The man who sang off-key had just started his nightly accompaniment to an opera recording, and Cul sat up straighter.
“Verdi?” he queried, frowning.
“Amazing that you recognized it.” She laughed. “He has a lot of enthusiasm, for a man who can’t sing. I’ve gotten quite used to hearing him.”
“He probably dreams at night about a career with the Met,” he murmured, not unkindly. “Not a lot of us get to fulfill our dreams,” he added, and his eyes were brooding.
“What did you want to do that you haven’t?” she asked as she poured the coffee. “You’ve made a name for yourself as a writer and a director, you have a play being made into a movie…. You’ve done it all.”
“Have I?” He took the cup from her and watched her drop into a chair. “Not quite, Bett. There was one thing I wanted desperately that I never had.”
“What?” she murmured absently.
“You, in bed with me,” he said softly. His eyes wandered slowly over her face and what he could see of her body. “I wanted you to the point of obsession.”
She felt the old hurt come back, full force. “How interesting. Was that before or after you humiliated me in front of the entire cast?”
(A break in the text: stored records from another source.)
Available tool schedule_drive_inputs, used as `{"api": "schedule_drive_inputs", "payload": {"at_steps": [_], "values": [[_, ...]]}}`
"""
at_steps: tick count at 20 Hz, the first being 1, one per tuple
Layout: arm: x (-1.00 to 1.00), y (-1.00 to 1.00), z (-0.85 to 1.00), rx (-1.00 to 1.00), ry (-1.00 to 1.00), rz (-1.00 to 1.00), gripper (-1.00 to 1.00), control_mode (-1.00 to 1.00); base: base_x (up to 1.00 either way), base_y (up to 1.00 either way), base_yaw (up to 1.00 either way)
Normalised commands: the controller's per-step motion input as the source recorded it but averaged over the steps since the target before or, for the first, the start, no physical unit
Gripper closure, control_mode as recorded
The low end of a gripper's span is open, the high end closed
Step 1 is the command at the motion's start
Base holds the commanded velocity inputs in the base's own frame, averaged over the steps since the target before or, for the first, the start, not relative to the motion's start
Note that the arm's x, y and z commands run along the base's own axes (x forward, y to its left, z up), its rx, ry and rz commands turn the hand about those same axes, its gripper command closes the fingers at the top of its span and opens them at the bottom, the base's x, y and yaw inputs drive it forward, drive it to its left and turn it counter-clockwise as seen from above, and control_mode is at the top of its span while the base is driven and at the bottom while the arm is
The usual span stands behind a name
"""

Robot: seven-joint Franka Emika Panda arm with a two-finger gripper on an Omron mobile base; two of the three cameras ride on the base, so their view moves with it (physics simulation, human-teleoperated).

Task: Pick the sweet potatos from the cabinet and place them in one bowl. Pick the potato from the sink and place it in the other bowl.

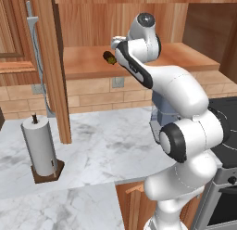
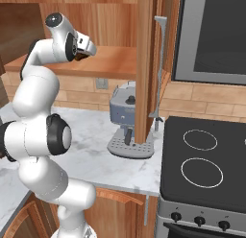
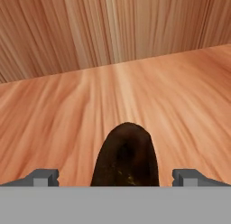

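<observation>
One sweet potato (image 3: 125, 156) on cabinet shelf (image 3: 135, 96), between fingertips (image 3: 43, 177) of wide-spread hand (image 3: 117, 178).

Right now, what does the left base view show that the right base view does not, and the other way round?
Left base view: a paper towel roll on the counter and a dark sweet potato on the cabinet shelf by the hand. Right base view: the stove top, its knobs, and a dark oven window. Both: the white arm, the shelf, the grey coffee machine, the marble counter.
</observation>
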Motion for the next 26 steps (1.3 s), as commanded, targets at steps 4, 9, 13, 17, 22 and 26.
{"api": "schedule_drive_inputs", "payload": {"at_steps": [4,9,13,17,22,26], "values": [[0.0,0.0,-0.01,0.0,0.0,0.0,-1.0,-1.0,0.0,0.0,0.0],[0.0,0.0,-0.16,0.01,0.0,0.0,-1.0,-1.0,0.0,0.0,0.0],[0.0,0.0,-0.05,0.0,0.0,0.0,-1.0,-1.0,0.0,0.0,0.0],[0.0,0.0,0.0,0.0,0.0,0.0,1.0,-1.0,0.0,0.0,0.0],[0.0,0.0,0.0,0.0,0.0,0.0,1.0,-1.0,0.0,0.0,0.0],[0.0,0.0,0.0,0.0,0.0,0.0,1.0,-1.0,0.0,0.0,0.0]]}}
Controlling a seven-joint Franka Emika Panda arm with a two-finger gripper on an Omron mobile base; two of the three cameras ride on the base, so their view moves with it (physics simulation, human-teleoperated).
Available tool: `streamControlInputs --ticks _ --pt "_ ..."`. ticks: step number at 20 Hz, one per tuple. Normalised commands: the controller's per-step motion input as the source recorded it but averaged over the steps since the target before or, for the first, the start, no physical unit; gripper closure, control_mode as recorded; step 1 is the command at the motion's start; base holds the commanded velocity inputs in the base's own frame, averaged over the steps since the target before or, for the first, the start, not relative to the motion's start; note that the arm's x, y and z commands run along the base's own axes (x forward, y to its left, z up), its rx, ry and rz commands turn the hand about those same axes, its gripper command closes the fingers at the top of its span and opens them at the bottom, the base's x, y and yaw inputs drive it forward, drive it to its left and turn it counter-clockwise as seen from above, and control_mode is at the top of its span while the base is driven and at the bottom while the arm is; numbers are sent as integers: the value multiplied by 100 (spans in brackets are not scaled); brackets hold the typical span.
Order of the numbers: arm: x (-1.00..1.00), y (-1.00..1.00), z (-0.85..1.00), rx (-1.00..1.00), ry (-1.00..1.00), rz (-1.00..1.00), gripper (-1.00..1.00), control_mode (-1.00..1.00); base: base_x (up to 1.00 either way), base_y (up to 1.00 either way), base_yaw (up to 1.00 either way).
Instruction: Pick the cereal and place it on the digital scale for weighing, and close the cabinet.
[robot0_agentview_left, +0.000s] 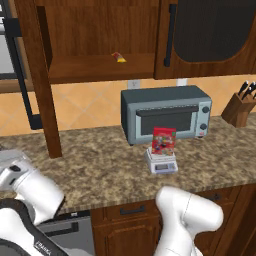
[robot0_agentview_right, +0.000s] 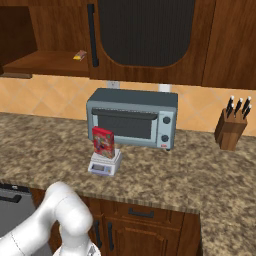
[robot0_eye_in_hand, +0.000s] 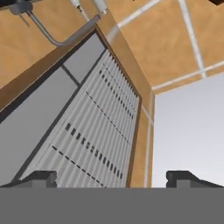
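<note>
The cereal (robot0_agentview_left: 163, 141) stands upright on the digital scale (robot0_agentview_left: 162, 163) (weighing looks done); the cabinet (robot0_agentview_left: 95, 37) door hangs open, awaiting the gripper (robot0_eye_in_hand: 112, 178), fingers apart and empty.

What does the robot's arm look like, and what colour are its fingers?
The arm is smooth, rounded and glossy white, like fat tubes, with dark bands at the joints. Its gripper has two small dark grey, blocky fingertips. No cables show.

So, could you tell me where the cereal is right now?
The cereal stands upright on the digital scale, on the counter just in front of the toaster oven.
</note>
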Motion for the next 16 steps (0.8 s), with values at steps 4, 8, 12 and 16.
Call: streamControlInputs --ticks 4,8,12,16 --pt "0 -1 -3 39 -20 -15 -100 -100 0 0 0" --pt "0 -6 3 38 -32 -19 -100 -100 0 0 0" --pt "0 -8 19 27 -36 -17 -100 -100 0 0 0" --pt "-1 9 39 6 -30 -17 -100 -100 0 0 0"
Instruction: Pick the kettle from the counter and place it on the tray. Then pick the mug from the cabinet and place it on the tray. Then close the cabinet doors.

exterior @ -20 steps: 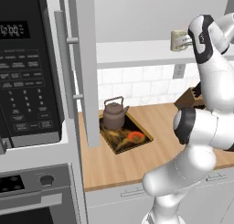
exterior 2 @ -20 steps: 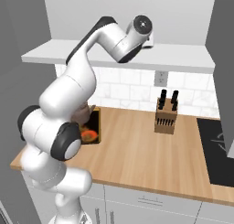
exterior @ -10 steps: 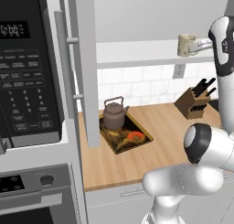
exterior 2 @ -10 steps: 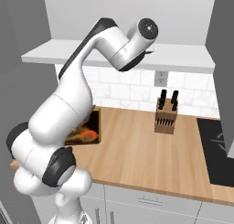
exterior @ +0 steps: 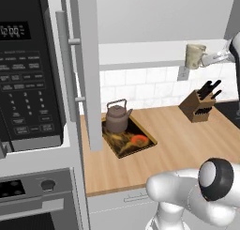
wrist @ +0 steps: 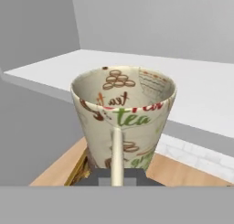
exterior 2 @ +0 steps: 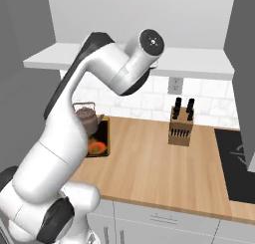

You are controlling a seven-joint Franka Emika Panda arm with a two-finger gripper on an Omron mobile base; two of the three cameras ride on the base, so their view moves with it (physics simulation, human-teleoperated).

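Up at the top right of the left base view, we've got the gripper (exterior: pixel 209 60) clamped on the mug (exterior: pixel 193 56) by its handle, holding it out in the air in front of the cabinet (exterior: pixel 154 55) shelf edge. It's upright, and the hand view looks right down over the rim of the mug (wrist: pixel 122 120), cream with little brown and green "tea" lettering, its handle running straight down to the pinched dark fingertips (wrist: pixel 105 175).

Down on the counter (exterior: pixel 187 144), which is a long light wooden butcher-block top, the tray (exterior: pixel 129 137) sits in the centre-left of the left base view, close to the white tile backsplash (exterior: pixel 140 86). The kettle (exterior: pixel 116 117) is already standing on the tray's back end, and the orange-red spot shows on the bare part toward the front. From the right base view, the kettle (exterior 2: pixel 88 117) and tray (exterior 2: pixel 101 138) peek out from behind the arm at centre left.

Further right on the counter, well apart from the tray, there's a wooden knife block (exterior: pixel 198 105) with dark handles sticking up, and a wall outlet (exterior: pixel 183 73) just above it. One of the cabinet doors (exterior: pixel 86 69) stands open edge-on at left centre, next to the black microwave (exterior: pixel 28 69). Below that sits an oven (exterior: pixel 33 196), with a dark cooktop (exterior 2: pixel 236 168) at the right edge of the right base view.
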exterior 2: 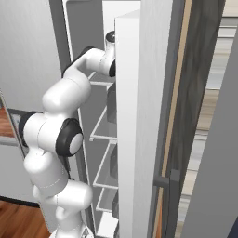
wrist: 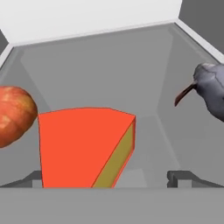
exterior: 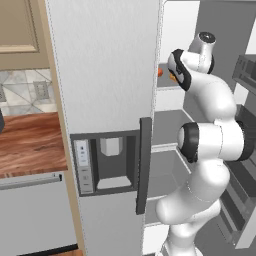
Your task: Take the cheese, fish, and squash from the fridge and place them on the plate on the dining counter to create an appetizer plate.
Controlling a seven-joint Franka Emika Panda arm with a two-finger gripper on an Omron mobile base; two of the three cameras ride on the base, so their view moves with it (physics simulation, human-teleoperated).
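Progress looks early: the fridge [exterior: 107,75] has one door swung wide and the arm reaches onto an upper shelf, yet all three foods remain inside, so nothing has gone to the plate on the dining counter. In the hand view the cheese [wrist: 83,146], a wedge with a broad red-orange face and a yellow cut side, lies straight ahead on the grey shelf; the squash [wrist: 13,114] sits just beside it on one side, and the fish [wrist: 210,89], grey with a thin reddish spike, lies well apart on the other. An orange glimpse of the food shows past the wrist in the left base view. The gripper [wrist: 111,180] is spread to its widest, its two dark fingertips [wrist: 181,178] standing either side of the wedge's near end, holding nothing; whether they touch the cheese I cannot tell. By my judgement the cheese is the first pick, with three carries left.
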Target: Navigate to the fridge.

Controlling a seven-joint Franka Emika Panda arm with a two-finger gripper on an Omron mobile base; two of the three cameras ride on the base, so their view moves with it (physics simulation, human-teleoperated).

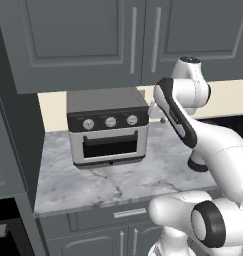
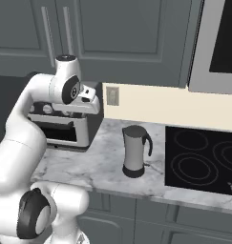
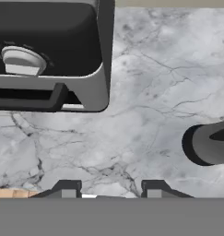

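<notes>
Counter (image 1: 143, 175) of grey-veined white marble runs across the left base view, with a toaster oven (image 1: 108, 127) standing on it against the cream backsplash. Oven has three knobs in a row above a dark glass door with a bar handle. Dark grey wall cabinets (image 1: 93, 35) hang above, with two long silver handles. A drawer (image 1: 129, 213) and base cabinet doors sit under the counter edge. Arm (image 1: 193, 130) rises from lower right and bends over the counter beside the oven.

Right base view: arm on the left, its wrist in front of the oven. A grey kettle (image 2: 135, 151) with a dark handle stands on the counter, well apart from the oven and just beside a black cooktop (image 2: 203, 159). A wall outlet (image 2: 112, 96) sits on the backsplash behind it. A silver-framed dark panel (image 2: 217, 43) hangs upper right, above the cooktop.

Hand view: looks down on the marble. Oven corner with one knob (image 3: 21, 61) and the door handle at upper left; kettle at right edge. Gripper (image 3: 109, 191) hangs over bare counter, fingertips (image 3: 67, 189) spread apart, nothing between them.

Fridge: cannot tell where it is.
</notes>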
He caught his breath at the ice in the calm little question. “Yes, I thought you were still bitter about it. I can hardly blame you. But at the time, it seemed the only way out.” His eyes held hers, and there was faint regret in their green depths. “You were in love with me. Too much in love. I had nothing to give you, except a few kisses in the moonlight or, at best, a brief affair. I had to break if off.”
“You might have just told me,” she returned.
“You’re a bulldog, Bett,” he replied with a faint smile. “It wouldn’t have worked. It had to be something drastic.” He shrugged. “Gloria was willing and handy. I knew your pride would save you.”
She laughed curtly. “Oh, yes, it sent me running for New York. Or hadn’t you considered what the cast would do to me afterward?”